1. O Direito Penal passou por várias fases:
1.ª – do causalismo, com fundamento no desvalor do resultado (teoria causal da ação);
2.ª – do finalismo, com suporte no desvalor da ação (teoria finalista da ação);
3.ª – da teoria da adequação social de Welzel.
Agora, com a missão de sepultar o causalismo e assento na insuficiência do finalismo e da adequação social, que não deram solução a muitas questões, como a do crime culposo, e, superando todas as doutrinas anteriores, a maioria dos autores está adotando a teoria da imputação objetiva, que propõe um novo sistema penal.
É uma teoria que tem o destino de substituir, no futuro, a causalidade material. No momento, configura seu complemento, corrigindo suas deficiências. Na prática, é uma teoria que limita o arbítrio do julgador e a atividade abusiva de acusadores que “denunciam tudo” ou querem levar todas as lesões jurídicas, até as de insignificante relevância, às barras dos tribunais penais. Enriquece a Justiça, uma vez que fornece instrumentos modernos à acusação, como a teoria do incremento do risco, e à defesa, como a exigência no tipo incriminador de um novo elemento normativo, qual seja, o próprio juízo de imputação objetiva.

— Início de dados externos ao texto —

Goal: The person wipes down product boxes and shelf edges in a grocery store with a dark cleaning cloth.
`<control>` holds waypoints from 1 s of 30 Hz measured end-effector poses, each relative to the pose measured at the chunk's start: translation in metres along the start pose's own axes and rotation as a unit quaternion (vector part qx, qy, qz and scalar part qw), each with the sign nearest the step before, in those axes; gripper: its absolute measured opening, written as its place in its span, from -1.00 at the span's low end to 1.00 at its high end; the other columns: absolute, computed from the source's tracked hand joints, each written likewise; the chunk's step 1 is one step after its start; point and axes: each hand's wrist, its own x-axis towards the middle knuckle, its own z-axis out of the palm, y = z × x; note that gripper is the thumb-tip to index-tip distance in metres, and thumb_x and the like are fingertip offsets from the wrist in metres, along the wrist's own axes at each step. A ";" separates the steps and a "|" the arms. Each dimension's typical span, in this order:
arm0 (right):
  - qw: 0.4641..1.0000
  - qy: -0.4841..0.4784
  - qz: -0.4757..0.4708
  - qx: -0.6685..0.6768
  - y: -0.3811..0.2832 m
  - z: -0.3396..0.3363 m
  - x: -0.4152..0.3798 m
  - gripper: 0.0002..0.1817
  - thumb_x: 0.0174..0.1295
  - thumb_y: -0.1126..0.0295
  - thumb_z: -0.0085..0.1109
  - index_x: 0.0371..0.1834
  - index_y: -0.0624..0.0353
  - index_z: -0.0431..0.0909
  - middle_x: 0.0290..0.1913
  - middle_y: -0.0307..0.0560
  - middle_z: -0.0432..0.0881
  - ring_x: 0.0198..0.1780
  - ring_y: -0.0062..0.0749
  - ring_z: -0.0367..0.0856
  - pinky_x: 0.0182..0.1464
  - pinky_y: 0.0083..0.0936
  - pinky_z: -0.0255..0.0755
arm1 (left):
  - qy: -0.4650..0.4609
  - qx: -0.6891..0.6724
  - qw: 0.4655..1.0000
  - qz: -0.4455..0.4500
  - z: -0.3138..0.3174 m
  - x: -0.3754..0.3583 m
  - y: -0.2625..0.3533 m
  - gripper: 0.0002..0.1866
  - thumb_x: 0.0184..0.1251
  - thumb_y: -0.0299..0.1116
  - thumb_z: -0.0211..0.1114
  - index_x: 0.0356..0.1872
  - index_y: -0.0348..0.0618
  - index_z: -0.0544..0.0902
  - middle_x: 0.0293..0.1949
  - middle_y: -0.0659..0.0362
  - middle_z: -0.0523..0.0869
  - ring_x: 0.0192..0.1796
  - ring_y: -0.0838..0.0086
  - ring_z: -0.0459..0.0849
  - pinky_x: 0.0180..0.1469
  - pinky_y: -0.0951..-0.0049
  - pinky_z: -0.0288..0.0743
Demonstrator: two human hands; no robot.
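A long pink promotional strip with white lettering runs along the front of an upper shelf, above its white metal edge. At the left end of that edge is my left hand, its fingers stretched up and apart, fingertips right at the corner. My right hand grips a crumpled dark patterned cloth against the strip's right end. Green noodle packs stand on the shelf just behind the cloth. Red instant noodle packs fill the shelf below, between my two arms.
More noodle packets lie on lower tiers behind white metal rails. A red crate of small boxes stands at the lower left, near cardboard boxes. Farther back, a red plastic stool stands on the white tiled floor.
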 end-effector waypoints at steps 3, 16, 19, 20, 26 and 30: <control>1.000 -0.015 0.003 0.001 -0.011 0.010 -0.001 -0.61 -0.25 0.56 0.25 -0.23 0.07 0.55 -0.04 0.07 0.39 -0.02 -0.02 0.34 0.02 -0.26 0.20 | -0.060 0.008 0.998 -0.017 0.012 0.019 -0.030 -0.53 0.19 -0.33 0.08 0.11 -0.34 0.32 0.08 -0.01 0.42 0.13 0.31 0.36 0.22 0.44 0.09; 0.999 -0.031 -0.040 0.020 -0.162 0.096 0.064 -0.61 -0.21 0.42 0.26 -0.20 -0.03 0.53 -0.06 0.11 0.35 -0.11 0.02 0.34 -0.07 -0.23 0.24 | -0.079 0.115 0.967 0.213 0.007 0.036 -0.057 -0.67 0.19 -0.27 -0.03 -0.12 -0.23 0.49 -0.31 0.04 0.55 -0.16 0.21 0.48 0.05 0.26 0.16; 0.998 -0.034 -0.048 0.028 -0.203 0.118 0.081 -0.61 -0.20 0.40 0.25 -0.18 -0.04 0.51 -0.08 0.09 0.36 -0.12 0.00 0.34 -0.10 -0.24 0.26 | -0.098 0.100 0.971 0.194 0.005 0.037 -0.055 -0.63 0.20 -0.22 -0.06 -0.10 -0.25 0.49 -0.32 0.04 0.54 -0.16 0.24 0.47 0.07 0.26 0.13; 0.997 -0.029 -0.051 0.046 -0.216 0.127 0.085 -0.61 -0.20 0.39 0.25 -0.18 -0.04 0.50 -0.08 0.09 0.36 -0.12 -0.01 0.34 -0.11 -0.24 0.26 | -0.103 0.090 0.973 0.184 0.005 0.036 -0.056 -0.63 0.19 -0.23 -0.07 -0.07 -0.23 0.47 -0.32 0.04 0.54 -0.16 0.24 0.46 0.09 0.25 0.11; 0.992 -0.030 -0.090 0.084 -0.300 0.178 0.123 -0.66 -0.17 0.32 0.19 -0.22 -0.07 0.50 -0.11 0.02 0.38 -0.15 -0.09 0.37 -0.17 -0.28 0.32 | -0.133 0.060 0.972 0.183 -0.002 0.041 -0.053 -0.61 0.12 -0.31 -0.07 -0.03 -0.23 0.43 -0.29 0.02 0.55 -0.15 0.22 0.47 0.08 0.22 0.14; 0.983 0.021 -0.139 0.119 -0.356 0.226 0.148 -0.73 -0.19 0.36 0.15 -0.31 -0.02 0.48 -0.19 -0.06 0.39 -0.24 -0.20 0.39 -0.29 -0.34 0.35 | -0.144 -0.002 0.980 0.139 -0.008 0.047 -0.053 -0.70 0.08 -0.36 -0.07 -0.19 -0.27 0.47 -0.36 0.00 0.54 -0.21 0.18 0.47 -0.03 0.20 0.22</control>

2. Sem abandonar o finalismo, apenas deixando de conceder primazia ao elemento subjetivo, passamos a adotar a teoria da imputação objetiva, que significa, num conceito preliminar, atribuição (imputação) de uma conduta ou de um resultado normativo (jurídico) a quem realizou um comportamento criador de um risco juridicamente proibido. Apóia-se na idéia de que o resultado normativo só pode ser imputado a quem realizou uma conduta geradora de um perigo juridicamente reprovado ao interesse jurídico e de que o evento deve corresponder àquele que a norma incriminadora procura proibir. Trabalha com os conceitos de risco permitido (excludente da tipicidade) e risco proibido (a partir do qual a conduta adquire relevância penal). Como métodos auxiliares, serve-se dos critérios e princípios da confiança, da proibição de regressus, do consentimento e participação do ofendido e dos conhecimentos especiais do autor a respeito de condições e circunstâncias pessoais da vítima ou da situação de fato.
3. De acordo com a teoria da imputação objetiva, o resultado normativo (jurídico) só pode ser atribuído ao sujeito quando:
1.º) a conduta criou ao bem (jurídico) um risco juridicamente não autorizado e relevante;
2.º) o risco converteu-se no resultado jurídico que a norma incriminadora visa proibir (desvalor do resultado), sendo imprescindível que o evento normativo tenha refletido, como sua realização e espelho, o risco criado pelo comportamento.
4. Acatando o conceito do resultado jurídico (normativo), sem ainda desprezar completamente o naturalismo, a teoria da imputação objetiva apresenta grandes vantagens sobre a doutrina tradicional. O sistema do resultado naturalístico, além de implicar a relação de causalidade material e suas complexidades, não é aplicável à tentativa e aos crimes omissivos próprios, formais e de mera conduta, adequado somente aos delitos materiais (de conduta e evento material). Assim, adotada a natureza normativa do resultado, que corresponde à afetação do bem jurídico (lesão ou perigo de lesão), não há problemas de adequação, uma vez que esta pode ocorrer em relação a qualquer espécie de crime, consumado ou tentado, doloso ou culposo, comissivo ou omissivo, materiais, formais, de mera conduta etc.
5. A adoção da teoria da imputação objetiva conduz a uma verdadeira revolução no Direito Penal, como poderemos observar no exemplo a seguir exposto.
6. Imagine que a vítima, seriamente atingida por projéteis de arma de fogo, seja internada num hospital e, em face de “tratamento médico insuficiente” ou “inadequado”, venha a óbito. O autor das lesões corporais responde pelo resultado morte?
Vejamos as soluções apresentadas pela doutrina clássica do dogma causal e da imputação objetiva.
Doutrina clássica: aplicado o art. 13 do Código Penal, que disciplina a relação de causalidade material, o agressor é responsável pela morte a título de homicídio doloso ou culposo (TACrimSP, ACrim n. 446.065, 5.ª Câm., j. em 17.2.1987, JTACrimSP 92/281, tratando de homicídio culposo).
Teoria da imputação objetiva: a morte não pode ser atribuída à conduta do agente, restando a apreciação, em fase posterior, da questão de ter havido lesão corporal ou eventual tentativa de homicídio. Ao autor somente são imputáveis os resultados “diretos”, que devem corresponder, como reflexo de um espelho, à natureza do risco juridicamente proibido criado pelo comportamento (“âmbito de aplicação da norma”).
7. Como se observa, a teoria da imputação objetiva é revolucionária, propondo uma nova teoria do crime.